* What to work on *
Copy exactly the lines from the start of the material through the line with "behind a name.". Pictures stay out of the copy.

________________________

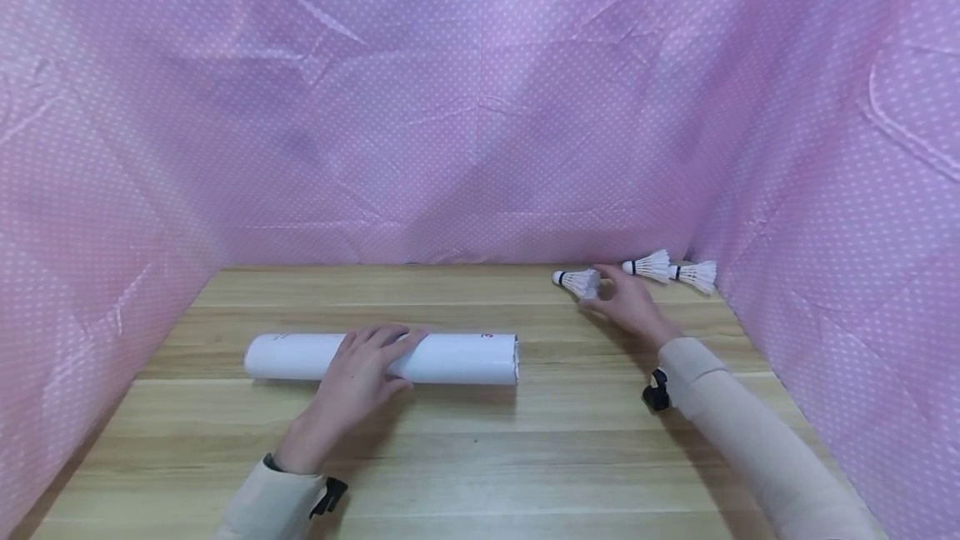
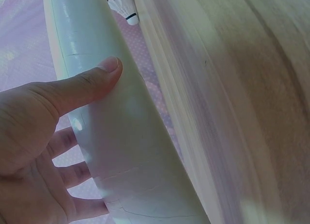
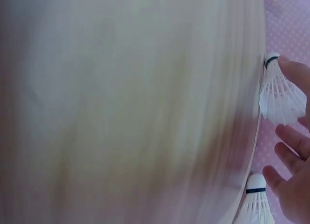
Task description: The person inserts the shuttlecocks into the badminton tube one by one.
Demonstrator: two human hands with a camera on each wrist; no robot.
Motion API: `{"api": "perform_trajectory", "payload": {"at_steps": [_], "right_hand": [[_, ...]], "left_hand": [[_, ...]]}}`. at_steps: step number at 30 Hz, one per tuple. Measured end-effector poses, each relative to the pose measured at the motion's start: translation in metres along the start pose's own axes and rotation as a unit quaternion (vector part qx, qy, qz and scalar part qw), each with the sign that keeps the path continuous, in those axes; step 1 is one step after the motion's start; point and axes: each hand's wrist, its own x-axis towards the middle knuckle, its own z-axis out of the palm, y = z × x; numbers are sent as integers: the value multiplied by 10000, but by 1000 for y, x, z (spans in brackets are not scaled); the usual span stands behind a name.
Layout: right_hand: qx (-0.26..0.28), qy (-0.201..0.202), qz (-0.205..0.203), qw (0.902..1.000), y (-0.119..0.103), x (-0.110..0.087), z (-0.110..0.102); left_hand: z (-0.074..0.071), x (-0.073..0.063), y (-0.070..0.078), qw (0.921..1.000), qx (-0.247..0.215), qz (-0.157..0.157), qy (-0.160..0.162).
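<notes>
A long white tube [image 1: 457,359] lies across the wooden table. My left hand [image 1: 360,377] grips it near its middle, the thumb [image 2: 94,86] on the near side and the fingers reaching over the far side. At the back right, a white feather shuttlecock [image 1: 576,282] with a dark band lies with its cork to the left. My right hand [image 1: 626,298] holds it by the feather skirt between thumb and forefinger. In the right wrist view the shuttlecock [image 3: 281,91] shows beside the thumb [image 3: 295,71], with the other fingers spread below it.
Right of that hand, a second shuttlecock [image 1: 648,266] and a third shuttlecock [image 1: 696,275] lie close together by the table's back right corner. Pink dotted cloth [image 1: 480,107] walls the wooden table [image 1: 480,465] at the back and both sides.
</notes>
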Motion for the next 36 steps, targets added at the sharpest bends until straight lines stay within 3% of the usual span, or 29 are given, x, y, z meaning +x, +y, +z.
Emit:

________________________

* Result for this exercise *
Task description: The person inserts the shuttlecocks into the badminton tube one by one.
Demonstrator: two human hands with a camera on each wrist; no robot.
Motion API: `{"api": "perform_trajectory", "payload": {"at_steps": [_], "right_hand": [[_, ...]], "left_hand": [[_, ...]]}}`. at_steps: step number at 30 Hz, one per tuple. Measured end-effector poses, each relative to the pose measured at the motion's start: translation in metres along the start pose's own axes and rotation as a unit quaternion (vector part qx, qy, qz and scalar part qw), each with the sign that keeps the path continuous, in those axes; step 1 is one step after the motion's start; point and axes: each hand's wrist, its own x-axis towards the middle knuckle, its own z-axis out of the palm, y = z × x; numbers are sent as integers: the value multiplied by 10000, but by 1000 for y, x, z (spans in brackets are not scaled); the usual span stands behind a name.

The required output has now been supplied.